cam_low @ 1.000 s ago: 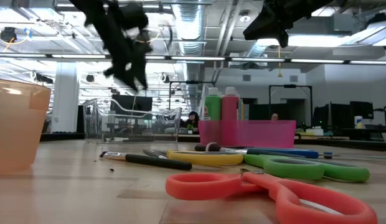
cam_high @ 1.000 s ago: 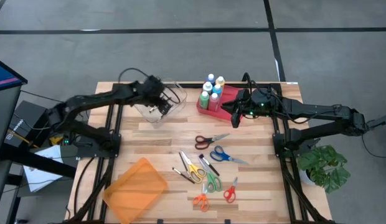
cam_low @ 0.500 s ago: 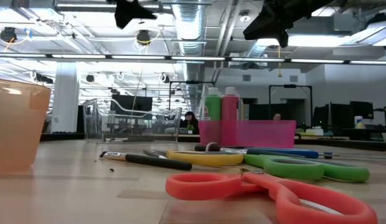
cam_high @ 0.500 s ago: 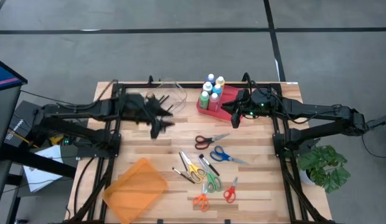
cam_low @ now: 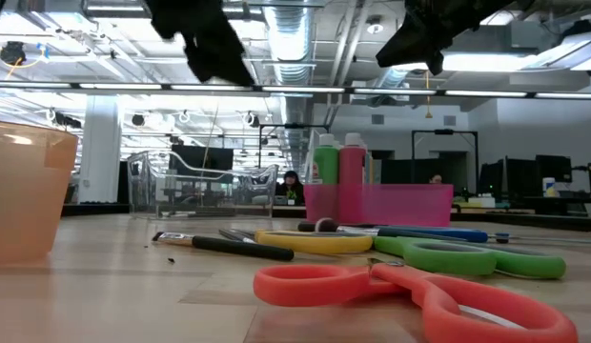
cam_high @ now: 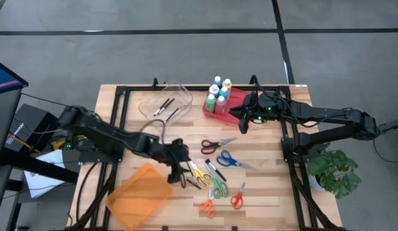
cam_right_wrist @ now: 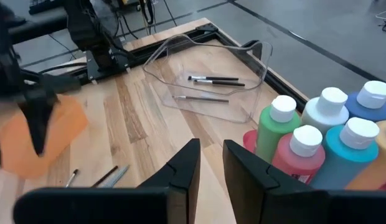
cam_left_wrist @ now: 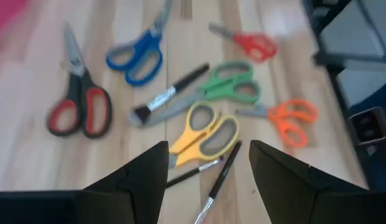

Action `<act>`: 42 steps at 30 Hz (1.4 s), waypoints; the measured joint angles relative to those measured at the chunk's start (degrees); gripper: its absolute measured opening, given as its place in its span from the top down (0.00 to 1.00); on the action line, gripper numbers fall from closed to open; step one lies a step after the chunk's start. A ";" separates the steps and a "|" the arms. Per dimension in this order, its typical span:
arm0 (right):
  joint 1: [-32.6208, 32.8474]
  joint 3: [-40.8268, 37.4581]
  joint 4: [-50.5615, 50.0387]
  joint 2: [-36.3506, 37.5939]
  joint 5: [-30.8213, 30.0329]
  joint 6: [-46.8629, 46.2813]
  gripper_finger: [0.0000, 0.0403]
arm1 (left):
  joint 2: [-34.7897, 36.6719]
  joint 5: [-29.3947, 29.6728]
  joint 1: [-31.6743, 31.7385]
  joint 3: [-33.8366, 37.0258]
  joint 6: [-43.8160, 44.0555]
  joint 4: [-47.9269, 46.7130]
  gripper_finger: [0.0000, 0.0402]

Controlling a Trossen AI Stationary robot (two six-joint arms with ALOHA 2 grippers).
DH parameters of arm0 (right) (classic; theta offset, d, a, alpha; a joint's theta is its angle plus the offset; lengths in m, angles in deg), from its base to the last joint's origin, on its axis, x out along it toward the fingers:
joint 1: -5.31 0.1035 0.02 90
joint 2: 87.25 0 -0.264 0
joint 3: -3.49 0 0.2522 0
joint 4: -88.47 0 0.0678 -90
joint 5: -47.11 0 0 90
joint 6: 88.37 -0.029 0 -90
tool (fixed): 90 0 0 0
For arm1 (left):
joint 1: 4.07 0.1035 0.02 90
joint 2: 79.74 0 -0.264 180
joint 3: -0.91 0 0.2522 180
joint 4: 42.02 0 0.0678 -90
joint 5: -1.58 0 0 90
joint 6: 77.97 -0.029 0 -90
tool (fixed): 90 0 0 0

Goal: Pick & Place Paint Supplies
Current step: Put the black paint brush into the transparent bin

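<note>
Pink bin (cam_high: 230, 110) holds paint bottles (cam_high: 217, 94). Clear tray (cam_high: 167, 104) holds brushes (cam_high: 165, 109). Left gripper (cam_high: 178, 168) parted, empty, over scissors (cam_high: 198, 172); right gripper (cam_high: 240, 119) parted, empty, beside bin.

In the low view we see only two paint bottles (cam_low: 339, 159), green and red, cut off below by the pink tray (cam_low: 378, 203); the rest are hidden behind them. The right wrist view crops the far-right blue bottle (cam_right_wrist: 375, 101) at its edge. From above, the brushes (cam_high: 165, 107) in the clear bin (cam_high: 165, 102) are too small for us to count.
</note>
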 joint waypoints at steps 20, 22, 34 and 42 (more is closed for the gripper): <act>2.99 0.00 -2.64 0.00 0.10 0.00 0.83 | -20.55 -13.99 -0.21 0.02 -9.31 7.49 0.47; 3.08 0.00 -2.82 0.00 0.10 0.00 0.83 | -21.51 -14.11 -0.63 0.04 -9.82 7.74 0.47; 3.06 0.00 -3.02 0.00 -0.01 0.00 0.83 | -23.32 -10.04 -1.54 -0.13 -12.33 8.14 0.56; 3.06 0.00 -3.01 0.00 -0.03 -0.02 0.83 | -23.32 -9.46 -1.37 -0.11 -12.19 7.28 0.80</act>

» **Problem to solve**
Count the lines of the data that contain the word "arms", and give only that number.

» **Solution to the exercise**
2